:: What the task requires ::
Scan the data for "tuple" and copy each matching line.

(Stored items)

──────

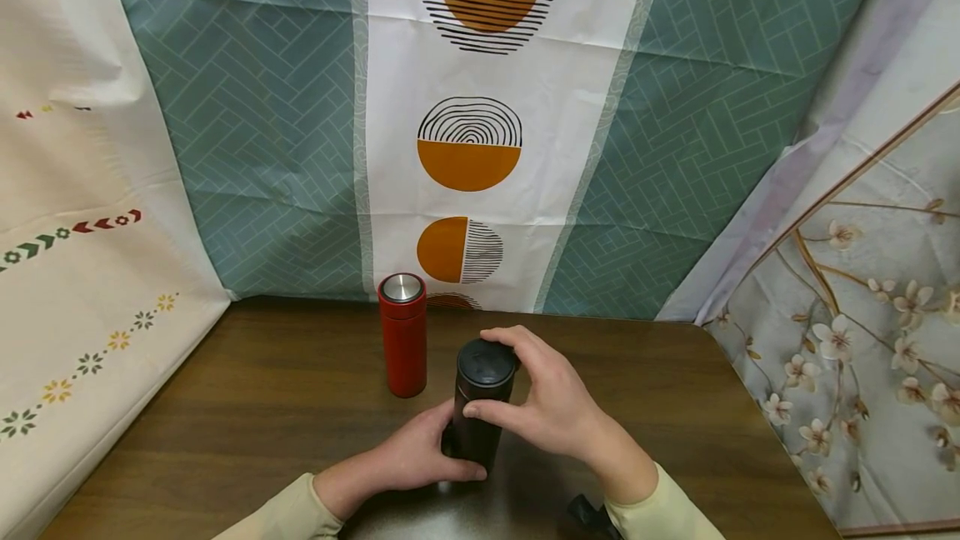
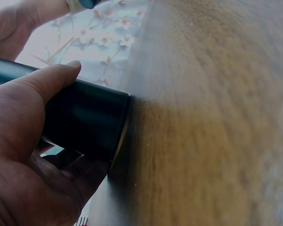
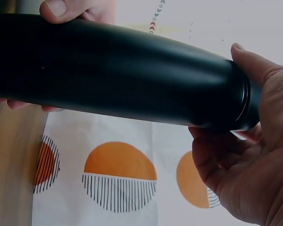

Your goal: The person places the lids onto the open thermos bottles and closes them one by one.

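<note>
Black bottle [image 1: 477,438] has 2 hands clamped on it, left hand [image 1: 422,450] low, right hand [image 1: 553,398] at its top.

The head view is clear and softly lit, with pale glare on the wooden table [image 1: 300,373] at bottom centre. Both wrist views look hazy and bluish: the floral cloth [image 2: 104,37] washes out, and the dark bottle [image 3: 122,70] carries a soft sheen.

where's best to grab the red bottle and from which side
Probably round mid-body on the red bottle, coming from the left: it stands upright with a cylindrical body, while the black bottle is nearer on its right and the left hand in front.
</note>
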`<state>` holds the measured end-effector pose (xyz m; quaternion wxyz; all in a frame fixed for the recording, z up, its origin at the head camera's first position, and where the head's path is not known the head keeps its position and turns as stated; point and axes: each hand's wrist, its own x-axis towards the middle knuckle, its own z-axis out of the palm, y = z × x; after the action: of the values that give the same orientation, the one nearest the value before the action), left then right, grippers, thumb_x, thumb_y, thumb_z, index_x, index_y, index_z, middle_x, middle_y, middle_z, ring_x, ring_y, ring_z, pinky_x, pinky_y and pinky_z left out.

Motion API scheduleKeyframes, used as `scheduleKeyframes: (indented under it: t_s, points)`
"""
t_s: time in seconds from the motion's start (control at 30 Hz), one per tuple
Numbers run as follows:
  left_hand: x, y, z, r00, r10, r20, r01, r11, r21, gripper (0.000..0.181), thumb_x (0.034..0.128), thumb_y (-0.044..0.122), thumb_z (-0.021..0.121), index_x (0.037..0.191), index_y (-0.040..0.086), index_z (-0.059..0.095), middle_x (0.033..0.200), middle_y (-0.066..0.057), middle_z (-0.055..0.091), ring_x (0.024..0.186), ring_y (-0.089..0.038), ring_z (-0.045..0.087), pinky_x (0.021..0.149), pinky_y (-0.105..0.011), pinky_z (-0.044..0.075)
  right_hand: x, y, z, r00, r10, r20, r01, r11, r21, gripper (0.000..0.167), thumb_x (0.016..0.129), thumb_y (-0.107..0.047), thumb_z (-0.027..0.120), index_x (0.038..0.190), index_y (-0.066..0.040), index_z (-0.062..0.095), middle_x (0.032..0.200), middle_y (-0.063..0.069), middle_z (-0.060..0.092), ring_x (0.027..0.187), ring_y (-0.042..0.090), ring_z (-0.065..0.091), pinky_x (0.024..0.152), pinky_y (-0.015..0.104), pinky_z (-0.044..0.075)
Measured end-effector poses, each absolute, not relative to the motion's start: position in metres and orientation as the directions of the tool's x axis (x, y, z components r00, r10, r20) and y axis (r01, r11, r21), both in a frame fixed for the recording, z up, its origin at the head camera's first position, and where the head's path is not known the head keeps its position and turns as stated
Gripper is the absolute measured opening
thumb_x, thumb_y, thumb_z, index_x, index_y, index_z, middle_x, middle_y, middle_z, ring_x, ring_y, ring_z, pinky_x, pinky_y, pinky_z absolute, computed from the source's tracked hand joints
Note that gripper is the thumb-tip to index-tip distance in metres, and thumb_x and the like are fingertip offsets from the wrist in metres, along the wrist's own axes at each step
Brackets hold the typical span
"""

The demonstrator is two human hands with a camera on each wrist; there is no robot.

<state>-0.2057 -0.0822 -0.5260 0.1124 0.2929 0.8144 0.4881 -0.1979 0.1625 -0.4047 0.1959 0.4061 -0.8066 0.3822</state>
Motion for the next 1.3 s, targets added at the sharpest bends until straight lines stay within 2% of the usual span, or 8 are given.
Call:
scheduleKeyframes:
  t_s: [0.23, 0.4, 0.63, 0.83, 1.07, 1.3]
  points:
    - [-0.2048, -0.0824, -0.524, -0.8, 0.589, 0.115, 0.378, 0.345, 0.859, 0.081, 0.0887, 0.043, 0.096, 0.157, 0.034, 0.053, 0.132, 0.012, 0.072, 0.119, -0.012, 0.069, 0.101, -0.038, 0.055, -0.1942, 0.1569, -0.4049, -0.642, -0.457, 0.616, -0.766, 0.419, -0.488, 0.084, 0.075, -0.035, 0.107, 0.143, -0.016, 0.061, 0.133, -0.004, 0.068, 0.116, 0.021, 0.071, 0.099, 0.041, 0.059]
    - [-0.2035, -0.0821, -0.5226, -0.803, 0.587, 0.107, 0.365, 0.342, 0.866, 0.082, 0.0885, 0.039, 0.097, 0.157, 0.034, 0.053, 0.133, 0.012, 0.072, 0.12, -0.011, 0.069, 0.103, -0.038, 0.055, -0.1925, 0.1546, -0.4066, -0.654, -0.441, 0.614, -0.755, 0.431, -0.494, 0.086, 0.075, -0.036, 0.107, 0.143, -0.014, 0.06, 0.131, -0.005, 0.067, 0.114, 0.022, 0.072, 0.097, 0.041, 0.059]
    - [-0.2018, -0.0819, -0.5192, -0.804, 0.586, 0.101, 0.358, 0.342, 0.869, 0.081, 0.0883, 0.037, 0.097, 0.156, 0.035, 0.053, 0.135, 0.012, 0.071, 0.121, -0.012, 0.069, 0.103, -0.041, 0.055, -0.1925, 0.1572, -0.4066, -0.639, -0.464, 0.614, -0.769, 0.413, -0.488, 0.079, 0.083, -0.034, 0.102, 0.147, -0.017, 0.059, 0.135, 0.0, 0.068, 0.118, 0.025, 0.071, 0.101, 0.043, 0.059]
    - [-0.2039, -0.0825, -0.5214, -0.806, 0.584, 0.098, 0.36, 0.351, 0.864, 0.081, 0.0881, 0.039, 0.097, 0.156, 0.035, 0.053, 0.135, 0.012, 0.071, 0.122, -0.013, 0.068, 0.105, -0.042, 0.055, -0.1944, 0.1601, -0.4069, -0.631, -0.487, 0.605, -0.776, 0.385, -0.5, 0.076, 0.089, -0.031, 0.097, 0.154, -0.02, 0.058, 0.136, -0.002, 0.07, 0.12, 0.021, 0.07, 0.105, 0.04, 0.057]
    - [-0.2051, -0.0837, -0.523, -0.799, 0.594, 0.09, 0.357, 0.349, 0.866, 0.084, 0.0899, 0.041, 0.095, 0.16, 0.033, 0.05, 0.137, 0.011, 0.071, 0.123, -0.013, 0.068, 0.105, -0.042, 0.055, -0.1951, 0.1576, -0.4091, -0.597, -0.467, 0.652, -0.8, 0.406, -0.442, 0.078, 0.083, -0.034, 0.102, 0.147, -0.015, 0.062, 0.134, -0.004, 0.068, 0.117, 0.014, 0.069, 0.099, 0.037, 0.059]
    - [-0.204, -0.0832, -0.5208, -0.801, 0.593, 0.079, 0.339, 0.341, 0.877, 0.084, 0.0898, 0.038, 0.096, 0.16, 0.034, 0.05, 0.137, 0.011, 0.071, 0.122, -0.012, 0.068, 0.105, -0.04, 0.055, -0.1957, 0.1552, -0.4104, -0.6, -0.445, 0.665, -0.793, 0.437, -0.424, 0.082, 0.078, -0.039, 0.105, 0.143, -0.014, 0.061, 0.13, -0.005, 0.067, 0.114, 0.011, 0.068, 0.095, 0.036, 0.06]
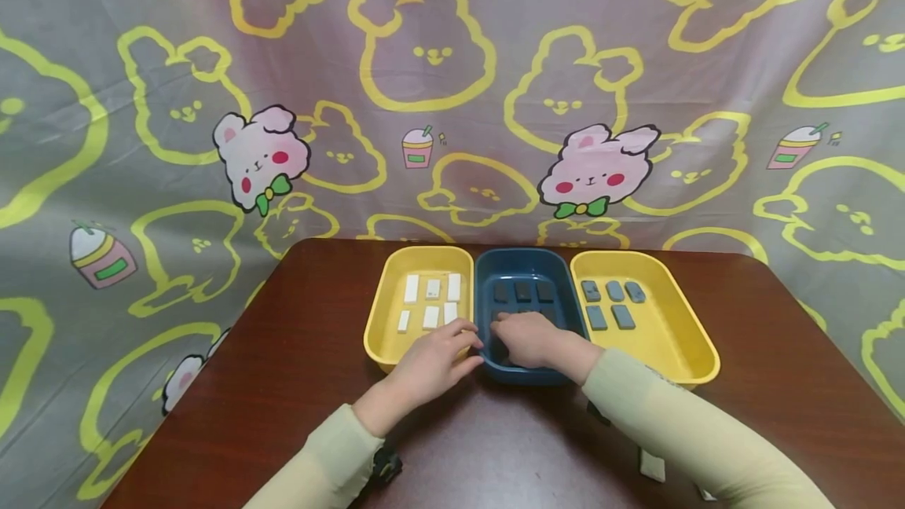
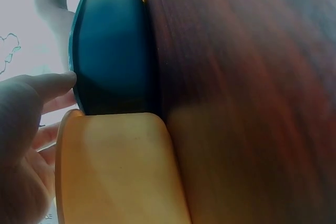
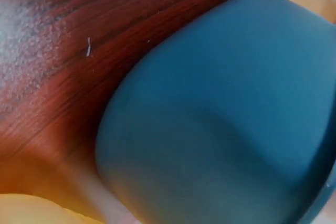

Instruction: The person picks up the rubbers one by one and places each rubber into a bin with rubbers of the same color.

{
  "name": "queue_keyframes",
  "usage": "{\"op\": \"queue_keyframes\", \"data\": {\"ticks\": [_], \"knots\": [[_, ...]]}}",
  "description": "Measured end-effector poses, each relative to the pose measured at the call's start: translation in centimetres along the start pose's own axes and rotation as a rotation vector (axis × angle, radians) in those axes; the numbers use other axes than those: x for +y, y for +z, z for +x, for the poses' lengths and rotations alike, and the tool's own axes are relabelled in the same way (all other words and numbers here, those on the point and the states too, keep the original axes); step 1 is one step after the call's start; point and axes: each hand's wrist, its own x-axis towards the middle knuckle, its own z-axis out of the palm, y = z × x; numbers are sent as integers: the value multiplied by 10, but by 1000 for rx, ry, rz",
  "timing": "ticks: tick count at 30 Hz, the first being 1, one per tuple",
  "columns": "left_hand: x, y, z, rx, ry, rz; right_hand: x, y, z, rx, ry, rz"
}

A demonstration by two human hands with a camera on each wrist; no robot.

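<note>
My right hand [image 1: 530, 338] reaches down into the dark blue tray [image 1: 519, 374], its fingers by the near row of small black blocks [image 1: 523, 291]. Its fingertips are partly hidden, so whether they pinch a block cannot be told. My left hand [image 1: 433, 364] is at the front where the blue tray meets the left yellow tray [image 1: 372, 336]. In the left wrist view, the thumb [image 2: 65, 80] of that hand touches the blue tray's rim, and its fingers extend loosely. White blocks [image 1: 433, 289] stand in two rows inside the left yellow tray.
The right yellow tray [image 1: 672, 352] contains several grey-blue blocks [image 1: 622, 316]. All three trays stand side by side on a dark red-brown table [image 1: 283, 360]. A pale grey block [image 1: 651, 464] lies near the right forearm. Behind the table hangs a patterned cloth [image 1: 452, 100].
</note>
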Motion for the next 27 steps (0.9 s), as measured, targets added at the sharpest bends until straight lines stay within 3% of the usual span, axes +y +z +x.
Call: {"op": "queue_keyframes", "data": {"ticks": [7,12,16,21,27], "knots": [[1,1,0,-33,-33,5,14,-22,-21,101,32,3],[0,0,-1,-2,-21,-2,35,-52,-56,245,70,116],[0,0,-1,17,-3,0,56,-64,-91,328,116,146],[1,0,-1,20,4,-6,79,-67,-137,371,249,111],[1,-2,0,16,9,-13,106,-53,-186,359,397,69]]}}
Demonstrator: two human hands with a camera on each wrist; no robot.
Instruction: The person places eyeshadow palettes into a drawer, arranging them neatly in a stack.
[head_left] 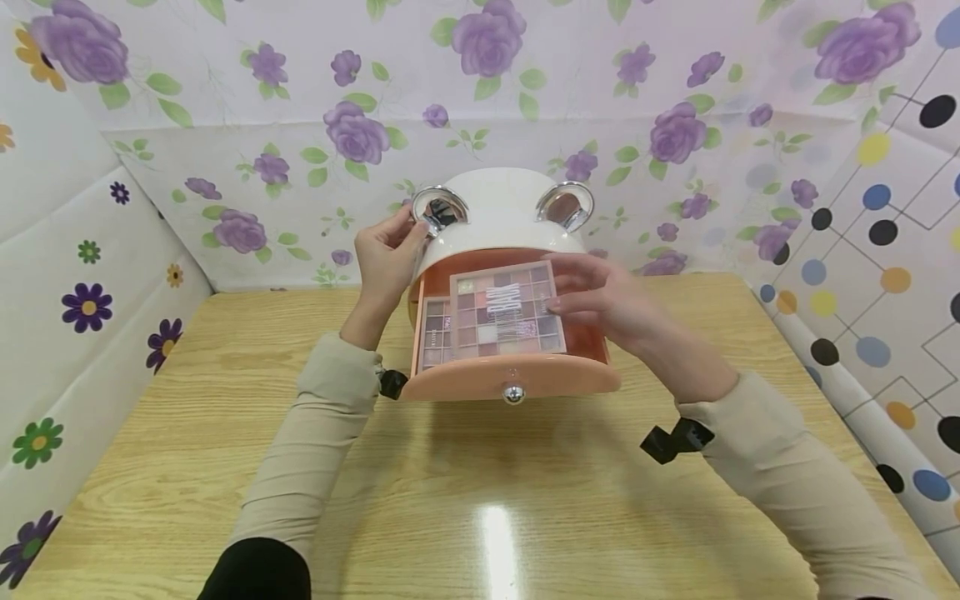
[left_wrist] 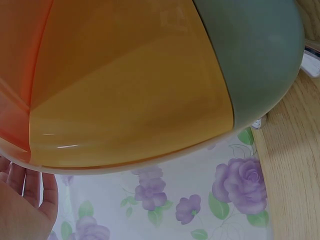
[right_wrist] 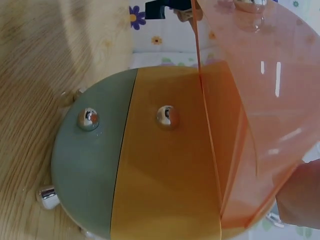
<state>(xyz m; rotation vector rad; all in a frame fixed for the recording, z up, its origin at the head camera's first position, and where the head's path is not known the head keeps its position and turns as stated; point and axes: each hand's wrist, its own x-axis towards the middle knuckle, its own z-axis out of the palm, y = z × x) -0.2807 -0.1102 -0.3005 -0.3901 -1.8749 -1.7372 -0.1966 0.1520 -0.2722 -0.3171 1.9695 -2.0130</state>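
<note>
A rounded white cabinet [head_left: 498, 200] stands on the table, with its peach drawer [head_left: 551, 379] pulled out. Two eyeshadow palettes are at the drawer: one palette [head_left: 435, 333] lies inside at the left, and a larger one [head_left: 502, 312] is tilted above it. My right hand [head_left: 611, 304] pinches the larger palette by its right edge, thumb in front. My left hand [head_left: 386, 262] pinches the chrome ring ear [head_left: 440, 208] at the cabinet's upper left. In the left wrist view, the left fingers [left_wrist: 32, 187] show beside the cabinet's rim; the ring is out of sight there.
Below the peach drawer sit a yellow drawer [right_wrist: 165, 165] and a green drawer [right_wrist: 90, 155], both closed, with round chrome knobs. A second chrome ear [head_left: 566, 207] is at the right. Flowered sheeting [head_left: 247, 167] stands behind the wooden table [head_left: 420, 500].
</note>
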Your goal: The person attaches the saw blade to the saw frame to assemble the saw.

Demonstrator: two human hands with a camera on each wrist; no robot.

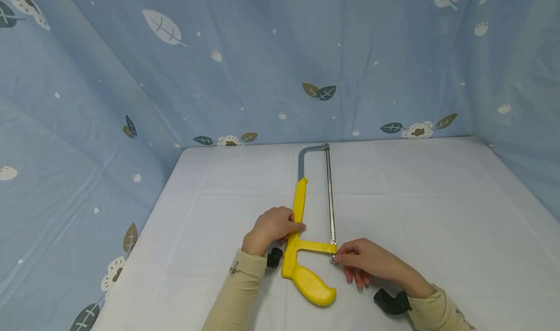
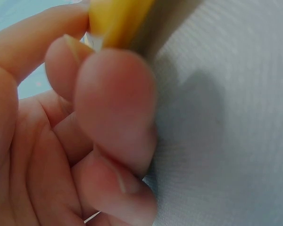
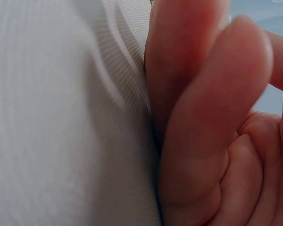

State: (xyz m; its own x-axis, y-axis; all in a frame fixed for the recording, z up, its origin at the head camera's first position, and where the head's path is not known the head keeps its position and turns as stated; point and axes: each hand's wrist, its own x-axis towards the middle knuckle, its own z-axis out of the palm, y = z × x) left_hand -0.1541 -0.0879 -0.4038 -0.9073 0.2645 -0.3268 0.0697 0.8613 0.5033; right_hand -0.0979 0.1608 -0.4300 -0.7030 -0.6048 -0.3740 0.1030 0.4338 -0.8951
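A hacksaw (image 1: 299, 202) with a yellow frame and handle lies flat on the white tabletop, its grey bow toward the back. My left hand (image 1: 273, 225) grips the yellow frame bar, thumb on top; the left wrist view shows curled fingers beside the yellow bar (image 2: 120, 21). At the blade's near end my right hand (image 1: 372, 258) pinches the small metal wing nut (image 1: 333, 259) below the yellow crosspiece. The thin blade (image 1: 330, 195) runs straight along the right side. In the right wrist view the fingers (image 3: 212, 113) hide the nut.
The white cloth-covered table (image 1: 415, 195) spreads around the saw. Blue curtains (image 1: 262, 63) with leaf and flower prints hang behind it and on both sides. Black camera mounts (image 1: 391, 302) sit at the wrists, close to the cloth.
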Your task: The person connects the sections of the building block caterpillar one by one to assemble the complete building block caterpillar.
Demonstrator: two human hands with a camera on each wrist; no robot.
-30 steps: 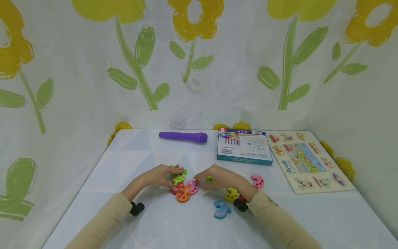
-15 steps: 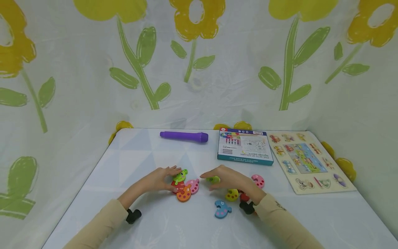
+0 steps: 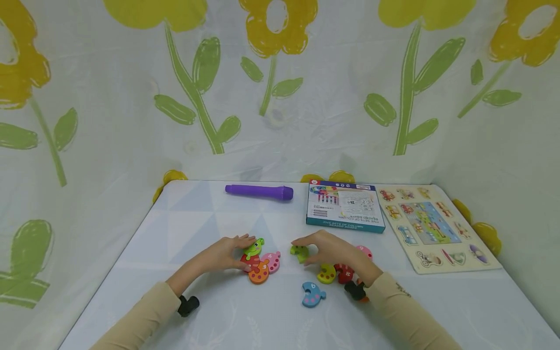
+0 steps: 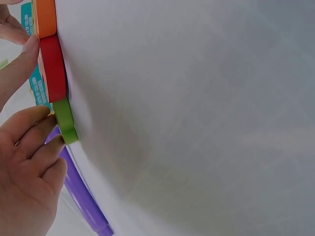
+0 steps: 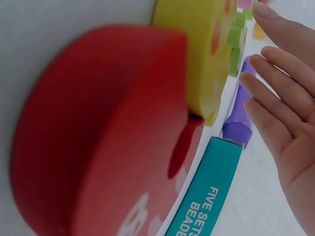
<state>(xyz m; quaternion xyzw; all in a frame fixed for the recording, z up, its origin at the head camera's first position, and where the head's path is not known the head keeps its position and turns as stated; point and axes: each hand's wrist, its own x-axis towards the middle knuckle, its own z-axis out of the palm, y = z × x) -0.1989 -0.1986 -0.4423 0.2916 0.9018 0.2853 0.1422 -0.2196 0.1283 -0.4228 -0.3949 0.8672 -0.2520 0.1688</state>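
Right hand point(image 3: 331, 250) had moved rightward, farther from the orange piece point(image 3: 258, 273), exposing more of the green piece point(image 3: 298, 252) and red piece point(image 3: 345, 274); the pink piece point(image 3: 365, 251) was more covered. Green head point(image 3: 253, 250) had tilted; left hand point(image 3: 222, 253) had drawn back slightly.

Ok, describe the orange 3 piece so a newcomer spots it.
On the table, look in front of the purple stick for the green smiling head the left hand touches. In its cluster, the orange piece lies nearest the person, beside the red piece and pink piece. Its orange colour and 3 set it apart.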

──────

:: Your solution ::
t_s: time in seconds from the motion's start (control at 30 Hz), one per tuple
  "timing": "ticks: tick count at 30 Hz, the first being 1, one per tuple",

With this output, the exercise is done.